La ONG Amnistía Internacional reveló que “Decenas de miles de civiles han perdido
la vida en el conflicto. Miles de personas han sido víctimas de desaparición forzada a
manos de las fuerzas de seguridad o de los paramilitares”…En base a estos datos, en
el año 2007 estalló un escándalo en el Municipio Soacha (Cundinamarca) cuando 19
jóvenes desaparecieron repentinamente de esa localidad para la luego aparecer
asesinados injustamente en el Departamento del Norte de Santander, mostrados por el
ejército como si se tratase de “guerrilleros caídos en combate”. Estas operaciones las
han denominado “falsos positivos” lo cual es traducido como la práctica del asesinato
y exterminio sistemático de civiles y campesinos que son disfrazados (después de
muertos) como guerrilleros ó insurgentes, siendo llamados por los organismos
oficiales: ‘colaboradores del terrorismo’.
“En Colombia, los escuadrones de la muerte, que dicen ser grupos de limpieza social,
también empezaron matando guerrilleros, y ahora matan a cualquiera, al servicio de
los comerciantes, los terratenientes, o de quién guste pagar”. (Galeano: 2007:91). El
clamor de las madres que pierden a sus hijos por ser “confundidos” de insurgentes y
terroristas es un llanto interminable que no se detiene porque el dolor y el sufrimiento
las embarga completamente. A cambio de estas terribles muertes, los militares
implicados en tales operaciones son complacidos con ascensos militares, días de
permisos y dinero. A día de hoy, la fiscalía colombiana está investigando más de dos
mil muertes extra judiciales a causa de lo que se ha mencionado anteriormente–falsos
positivos–clasificado por la ONU como: CRIMENES DE ESTADO.
Debido a lo alarmante que han sido estos hechos, el periodismo responsable, veraz y
oportuno, ha decidido informar a la colectividad sobre dichos crímenes. Como
situación no ajena a este conflicto, ejercer el periodismo en Colombia se ha vuelto un
oficio muy peligroso. Según cifras de la FLIP (Fundación para la Libertad de Prensa)

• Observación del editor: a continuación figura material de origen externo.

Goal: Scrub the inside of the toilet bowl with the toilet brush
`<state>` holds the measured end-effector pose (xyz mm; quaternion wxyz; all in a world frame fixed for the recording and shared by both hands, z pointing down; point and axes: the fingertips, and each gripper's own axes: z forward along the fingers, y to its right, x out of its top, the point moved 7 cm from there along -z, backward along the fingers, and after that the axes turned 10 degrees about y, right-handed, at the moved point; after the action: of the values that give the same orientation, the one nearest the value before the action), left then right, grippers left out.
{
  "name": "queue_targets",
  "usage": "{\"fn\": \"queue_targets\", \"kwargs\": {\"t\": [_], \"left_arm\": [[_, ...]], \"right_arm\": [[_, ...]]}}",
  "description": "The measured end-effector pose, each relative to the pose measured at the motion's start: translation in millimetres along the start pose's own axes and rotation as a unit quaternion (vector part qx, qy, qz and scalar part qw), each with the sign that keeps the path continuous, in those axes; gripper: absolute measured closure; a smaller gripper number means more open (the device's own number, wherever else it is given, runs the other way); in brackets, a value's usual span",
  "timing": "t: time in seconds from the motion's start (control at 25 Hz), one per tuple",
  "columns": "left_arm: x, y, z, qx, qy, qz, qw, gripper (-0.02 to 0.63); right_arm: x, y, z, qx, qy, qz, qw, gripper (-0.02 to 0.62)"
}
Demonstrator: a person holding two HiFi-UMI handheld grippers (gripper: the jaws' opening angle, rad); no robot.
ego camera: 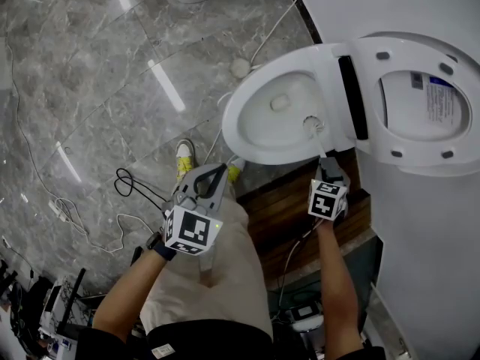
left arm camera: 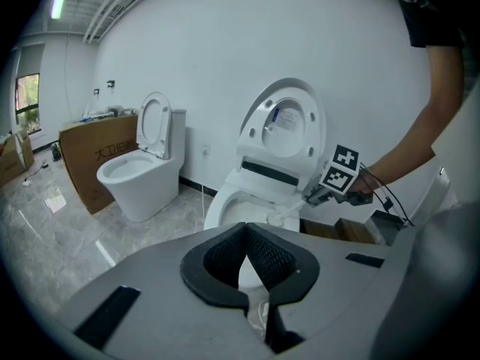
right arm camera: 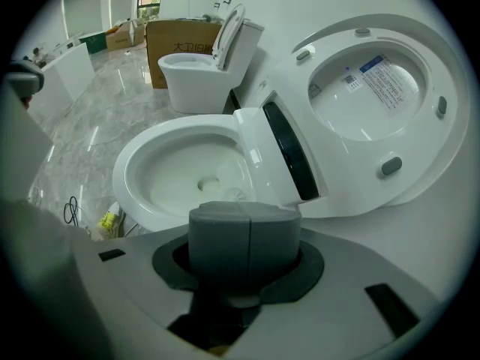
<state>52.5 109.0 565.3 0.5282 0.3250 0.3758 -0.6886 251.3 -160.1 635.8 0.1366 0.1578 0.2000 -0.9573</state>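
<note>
**TOILET BRUSH IN BOWL, RIGHT GRIPPER CLAMPED ON HANDLE**

**Head view.** Toilet bowl (ego camera: 234,118) open, seat and lid (ego camera: 420,103) raised, leaving the inside free to reach. Toilet brush (ego camera: 315,128) head-down inside the bowl on the hinge side, near the drain. Handle slanting up over the rim into the right gripper (ego camera: 328,169), probably angled so to press the bristles against the porcelain. Left gripper (ego camera: 217,172) low by the thigh, well apart from the bowl, apparently idle and out of the brush's way.

**Left gripper view.** Black pads pressed together at their tips, nothing between them. Beyond them the bowl, the brush and the right gripper. Second toilet (left arm camera: 142,178) and cardboard box (left arm camera: 94,160) further left, no part of the job.

**Right gripper view.** Grey pads closed tight, one seam down the middle, pinching the brush handle, which stays hidden behind them. Brush head just showing past the pads, low inside the bowl.
</note>
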Motion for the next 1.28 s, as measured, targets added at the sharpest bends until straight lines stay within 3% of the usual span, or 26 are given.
{"fn": "queue_targets", "kwargs": {"t": [0.56,0.88,1.28], "left_arm": [[0,-12,-13,0.005,0.002,-0.012,0.9999,0.588],[1,-23,-13,0.020,0.005,-0.022,0.9996,0.588],[-4,-23,-16,0.018,0.016,-0.042,0.9988,0.588]], "right_arm": [[-11,-41,-21,0.037,-0.018,-0.028,0.999,0.439],[-6,-82,-40,0.097,-0.022,-0.053,0.994,0.440],[20,-139,-57,0.169,0.010,-0.084,0.982,0.440]]}}
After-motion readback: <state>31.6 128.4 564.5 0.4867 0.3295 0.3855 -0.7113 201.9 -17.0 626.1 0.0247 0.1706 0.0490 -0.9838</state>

las muertes de periodistas han disminuido porque las amenazas han aumentado
exponencialmente, trayendo como consecuencia, un silencio latente que no permite
divulgar lo que realmente acontece. El DAS (Departamento Administrativo de
Seguridad) se ha encargado de interceptar llamadas de periodistas, etiquetados por
este organismo de “sospechosos” ó “sapos” que intenten difundir información
concerniente a los crímenes cometidos por el Estado.
En vista a todo esto, el pueblo colombiano resiste y sabe que la batalla es hasta el final.
Campesinos, estudiantes, pequeños agricultores y periodistas han perdido el miedo a
lo anteriormente ocurrido, ahora la guerrilla no es una intimidación; la amenaza es
otra: el Ejército, los paramilitares y la fuerza pública.